Gaza has none of the heavy industries that support arms production in most parts of the world. According to the CIA Factbook, its main industries are textiles, food processing and furniture.
But one of its main exports is scrap iron, which can supply materials for making weapons in a network of tunnels beneath the enclave.
That metal, in many cases, came from earlier, devastating fighting in Gaza, according to Ahmad Fouad Alkhatib, who wrote on the subject for the Washington Institute for Near East Policy’s Fikra Forum in 2021.
When Gaza’s infrastructure was destroyed in Israeli airstrikes, what remained — sheets of metal and pipes, electrical wires — found their way into Hamas weapons workshops, emerging as pipes from rockets or other explosive devices, he wrote.
Recycling unexploded Israeli munitions for their explosive material and other components contributes to Hamas’ supply chain, Alkhatib wrote.
“The IDF operation indirectly supplied Hamas with goods that were strictly controlled or prohibited in Gaza,” he wrote.
Of course, all of this didn’t happen overnight.
Firing so many explosives in a short period of time like Saturday means Hamas has been building its arsenal through smuggling and manufacturing for a long time, said Aaron Pilkington, a U.S. Air Force analyst for Middle East and Caribbean affairs. University of Denver.

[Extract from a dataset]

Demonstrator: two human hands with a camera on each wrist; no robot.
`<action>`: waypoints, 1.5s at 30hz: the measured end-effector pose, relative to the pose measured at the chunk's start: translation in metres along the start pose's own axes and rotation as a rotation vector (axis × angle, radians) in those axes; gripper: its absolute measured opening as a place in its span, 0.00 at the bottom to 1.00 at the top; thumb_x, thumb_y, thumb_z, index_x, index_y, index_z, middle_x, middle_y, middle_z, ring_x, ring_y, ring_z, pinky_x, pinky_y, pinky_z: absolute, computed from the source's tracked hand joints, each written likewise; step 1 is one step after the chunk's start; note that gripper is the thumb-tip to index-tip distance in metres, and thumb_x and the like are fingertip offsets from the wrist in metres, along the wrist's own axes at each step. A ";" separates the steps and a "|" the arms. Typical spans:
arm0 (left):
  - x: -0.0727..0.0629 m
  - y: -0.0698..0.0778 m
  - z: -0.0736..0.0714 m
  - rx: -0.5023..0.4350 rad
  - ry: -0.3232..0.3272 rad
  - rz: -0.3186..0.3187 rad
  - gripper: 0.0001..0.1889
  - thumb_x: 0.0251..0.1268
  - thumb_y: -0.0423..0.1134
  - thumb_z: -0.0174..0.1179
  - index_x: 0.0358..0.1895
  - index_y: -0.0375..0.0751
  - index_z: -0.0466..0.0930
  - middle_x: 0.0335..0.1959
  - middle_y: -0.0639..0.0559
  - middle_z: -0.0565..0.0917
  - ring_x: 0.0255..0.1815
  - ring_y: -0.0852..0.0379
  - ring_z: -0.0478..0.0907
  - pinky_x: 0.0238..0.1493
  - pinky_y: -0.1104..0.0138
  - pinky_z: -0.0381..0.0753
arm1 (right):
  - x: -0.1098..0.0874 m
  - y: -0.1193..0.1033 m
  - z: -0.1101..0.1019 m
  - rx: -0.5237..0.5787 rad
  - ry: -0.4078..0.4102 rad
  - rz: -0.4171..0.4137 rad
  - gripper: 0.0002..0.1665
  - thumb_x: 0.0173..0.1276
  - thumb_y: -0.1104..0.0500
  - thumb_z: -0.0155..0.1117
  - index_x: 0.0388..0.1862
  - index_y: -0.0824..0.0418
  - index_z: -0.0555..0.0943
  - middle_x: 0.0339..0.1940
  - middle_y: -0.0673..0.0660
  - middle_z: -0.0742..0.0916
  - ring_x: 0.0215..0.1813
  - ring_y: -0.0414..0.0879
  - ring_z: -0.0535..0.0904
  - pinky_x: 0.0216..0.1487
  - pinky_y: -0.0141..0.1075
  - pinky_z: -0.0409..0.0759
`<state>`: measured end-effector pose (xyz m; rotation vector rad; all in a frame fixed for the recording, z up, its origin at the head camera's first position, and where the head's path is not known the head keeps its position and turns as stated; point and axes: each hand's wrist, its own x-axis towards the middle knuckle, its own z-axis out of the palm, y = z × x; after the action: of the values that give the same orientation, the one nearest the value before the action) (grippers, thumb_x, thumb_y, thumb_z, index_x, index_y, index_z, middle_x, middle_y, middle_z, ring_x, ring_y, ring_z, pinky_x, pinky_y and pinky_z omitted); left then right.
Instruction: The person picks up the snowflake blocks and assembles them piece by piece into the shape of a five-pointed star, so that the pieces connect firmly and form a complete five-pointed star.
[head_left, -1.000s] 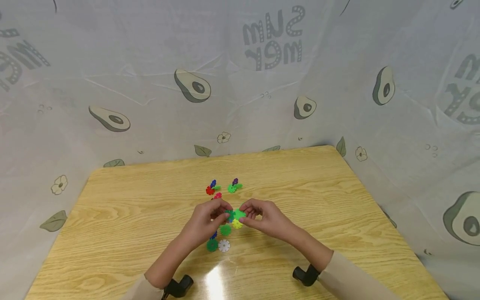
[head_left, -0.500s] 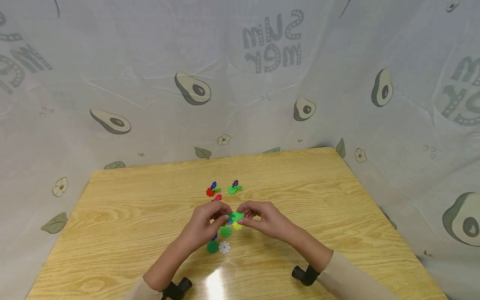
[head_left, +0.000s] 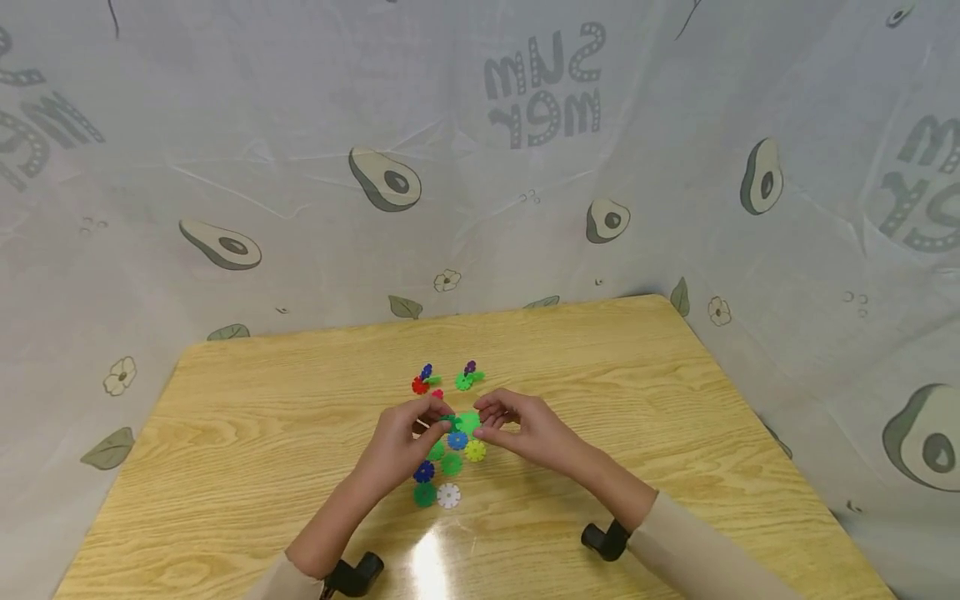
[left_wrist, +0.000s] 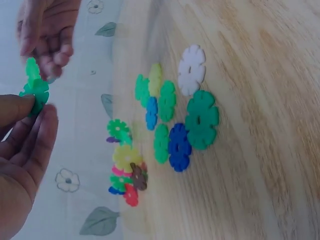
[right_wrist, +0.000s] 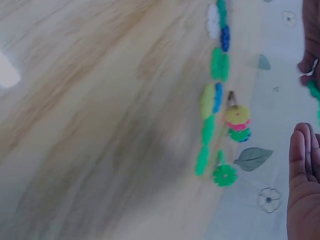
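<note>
My left hand (head_left: 401, 437) pinches a dark green notched disc (left_wrist: 39, 95) between thumb and fingertips. Slotted crosswise into it is a light green disc (left_wrist: 32, 69), so the two form one piece held up over the table. My right hand (head_left: 525, 429) is beside this piece, its thumb and fingers parted around nothing. In the right wrist view its fingers (right_wrist: 298, 155) are straight and apart from the green piece. Below the hands lie loose discs, among them a blue one (head_left: 457, 440), a yellow one (head_left: 475, 451) and a white one (head_left: 448, 496).
Two joined clusters stand farther back: a red, blue and green one (head_left: 421, 384) and a green and purple one (head_left: 465, 380). A cluster with a yellow disc (left_wrist: 127, 157) shows in the left wrist view. The wooden table (head_left: 637, 375) ends at a printed curtain (head_left: 300, 167).
My right fingers have come off the light green disc and drawn slightly apart from it. My left hand has shifted slightly left with the joined discs, uncovering the blue discs on the table.
</note>
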<state>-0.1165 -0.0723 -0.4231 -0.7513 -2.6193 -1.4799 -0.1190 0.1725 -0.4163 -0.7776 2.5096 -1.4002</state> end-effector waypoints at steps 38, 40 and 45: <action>0.005 0.007 -0.012 -0.470 0.023 -0.158 0.10 0.77 0.25 0.57 0.56 0.26 0.77 0.44 0.32 0.84 0.39 0.60 0.89 0.47 0.67 0.91 | 0.020 0.043 0.036 -0.445 -0.127 -0.035 0.14 0.69 0.60 0.73 0.50 0.66 0.84 0.43 0.57 0.84 0.45 0.44 0.75 0.49 0.37 0.80; 0.004 0.007 -0.011 -0.478 0.027 -0.160 0.10 0.76 0.25 0.57 0.55 0.25 0.77 0.44 0.33 0.84 0.39 0.60 0.89 0.47 0.67 0.91 | 0.019 0.044 0.037 -0.450 -0.124 -0.033 0.14 0.69 0.60 0.73 0.49 0.66 0.84 0.43 0.56 0.83 0.45 0.44 0.74 0.49 0.36 0.79; 0.003 0.006 -0.010 -0.482 0.025 -0.153 0.10 0.76 0.25 0.57 0.55 0.23 0.77 0.44 0.31 0.83 0.40 0.61 0.89 0.47 0.68 0.91 | 0.018 0.043 0.038 -0.441 -0.121 -0.025 0.17 0.69 0.57 0.74 0.51 0.65 0.84 0.44 0.55 0.83 0.45 0.44 0.73 0.50 0.37 0.79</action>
<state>-0.1187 -0.0762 -0.4118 -0.5549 -2.3647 -2.1881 -0.1349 0.1532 -0.4709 -0.9339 2.7492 -0.7776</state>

Barakah, head of Hamas in Lebanon, said the militant group had been preparing for two years for last weekend’s attack.
He made no mention of outside involvement in planning the attack, only in a Russian media report saying that Hamas’s allies “support us with weapons and money. First of all, it is Iran that gives us money and weapons.”
Analysts say the scale and scope of Hamas’ attacks on Israel have caught them off guard, leaving Israeli and foreign secret services vulnerable.
“It’s important to remember that firing a bunch of rockets is actually quite simple,” Pilkington said.
“The amazing thing is to store, move, assemble and fire thousands of rockets, avoiding the Israeli, Egyptian, Saudi secret services, etc. (…). It is difficult to understand how the Palestinian militants would have done it. This (…) without Iranian guidance”.